His lungs burned and he gave up, rolled to the air. Thinking never helped in the water. Afterward came the calculations. During, there was only the stroke, the breath, the kick. His mind and his body moving in synchronistic circuits.
Synchronicity. That was a good word. A useful word. Specific.
The sun wasn't out this morning. He saw only gray clouds through the curved skylight, and the water rippled gray underneath. Warm. Too warm to suit the taste of serious swimmers, but that was summer in Atlanta. Too warm.

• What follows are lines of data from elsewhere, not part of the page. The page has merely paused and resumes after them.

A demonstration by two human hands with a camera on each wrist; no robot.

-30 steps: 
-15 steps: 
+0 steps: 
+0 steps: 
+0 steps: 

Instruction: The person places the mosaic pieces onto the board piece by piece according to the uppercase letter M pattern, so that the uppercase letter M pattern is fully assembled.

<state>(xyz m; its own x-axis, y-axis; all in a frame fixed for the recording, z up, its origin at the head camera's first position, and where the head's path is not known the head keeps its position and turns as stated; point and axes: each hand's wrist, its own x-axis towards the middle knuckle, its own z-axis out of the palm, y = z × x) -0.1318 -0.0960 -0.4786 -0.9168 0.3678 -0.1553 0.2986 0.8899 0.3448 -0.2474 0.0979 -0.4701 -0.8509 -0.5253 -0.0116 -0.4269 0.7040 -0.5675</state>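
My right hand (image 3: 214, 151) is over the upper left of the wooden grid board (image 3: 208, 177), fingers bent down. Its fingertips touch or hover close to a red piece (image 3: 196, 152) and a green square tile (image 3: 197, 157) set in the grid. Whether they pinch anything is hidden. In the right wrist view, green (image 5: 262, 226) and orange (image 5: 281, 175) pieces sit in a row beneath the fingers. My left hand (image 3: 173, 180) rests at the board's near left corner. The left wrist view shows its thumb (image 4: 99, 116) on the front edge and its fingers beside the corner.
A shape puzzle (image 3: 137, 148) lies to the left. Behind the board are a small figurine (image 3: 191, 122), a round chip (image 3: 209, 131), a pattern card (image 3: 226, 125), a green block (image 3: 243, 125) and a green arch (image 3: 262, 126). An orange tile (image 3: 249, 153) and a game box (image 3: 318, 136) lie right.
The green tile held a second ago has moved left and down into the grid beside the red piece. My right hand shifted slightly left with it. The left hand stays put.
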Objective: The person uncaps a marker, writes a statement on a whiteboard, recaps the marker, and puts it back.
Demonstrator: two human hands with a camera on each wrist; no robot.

He wondered briefly where they all were, the swimmers. Then remembered that he knew. It was the Fourth of July. They were swimming somewhere else, with their families. Lakes and pools, backyards and parks. Places where they could splash. Only people like him were at the pool today. Only the lap swimmers, silent and focused in their separate lanes.
He rolled all the way to his back, kicked lightly, breathed deeply. The clouds moved overhead now, like…something. It started with a B. Something long and thin that moved in the breeze. Not flags. Flags were a different kind of rectangular. Clouds were not rectangular at all. He could see the word in twelve-point Times New Roman on a white background in a black box. And there was a B at the beginning, even if he couldn't say the word that he saw. The shape of how it sounded eluded him.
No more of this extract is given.